Indeed, partly this is because it's Manchester United, the entity that keeps nourishing the cycle, a big club that must constantly be producing the strong emotions. However, partly this is a temporary malaise, a pendulum of opinion most visibly and cruelly observed at this season, about a month after the transfer market shut. All summer long we have been coveting footballers, eulogising them, drooling over them. Yet, just a few weeks in, a lot of those same players are now being dismissed as broken goods. Is it time to be concerned about Jamie Gittens? Was Arsenal's purchase of Viktor Gyökeres wise? What was the point of Randal Kolo Muani?

The Bigger Picture

It feels appropriate that he faces their rivals on the weekend: a team simultaneously on a long unbeaten run at their stadium in the Premier League and somehow in their own situation of feverish crisis, like submitting a a report on a person who popped to the shops half an hour ago. Defensively suspect. Their star past his prime. Alexander Isak an expensive flop. Arne Slot bald.

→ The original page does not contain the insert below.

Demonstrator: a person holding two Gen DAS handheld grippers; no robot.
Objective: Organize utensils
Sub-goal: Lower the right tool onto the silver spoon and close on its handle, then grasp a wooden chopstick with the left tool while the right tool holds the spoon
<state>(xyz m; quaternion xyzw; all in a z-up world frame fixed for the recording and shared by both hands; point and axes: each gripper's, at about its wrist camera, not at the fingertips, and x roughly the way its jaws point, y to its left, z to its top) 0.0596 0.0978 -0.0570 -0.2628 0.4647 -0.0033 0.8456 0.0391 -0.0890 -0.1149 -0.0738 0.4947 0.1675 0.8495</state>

Perhaps we have not yet quite grasped the way the narrative of football has begun to supplant football the actual game, to influence the way we watch it, an entire sport repivoted around talking points and immediate responses, something that occurs in the backdrop while we scroll through our devices, incapable to detach from the constant flow of takes and more takes. It may be this player taking the hit at present. But in a way, everyone is sacrificing a part of the experience in this process.

Scott Page
Scott Page

A passionate gamer and content creator specializing in loot mechanics and gaming strategies, with years of experience in the industry.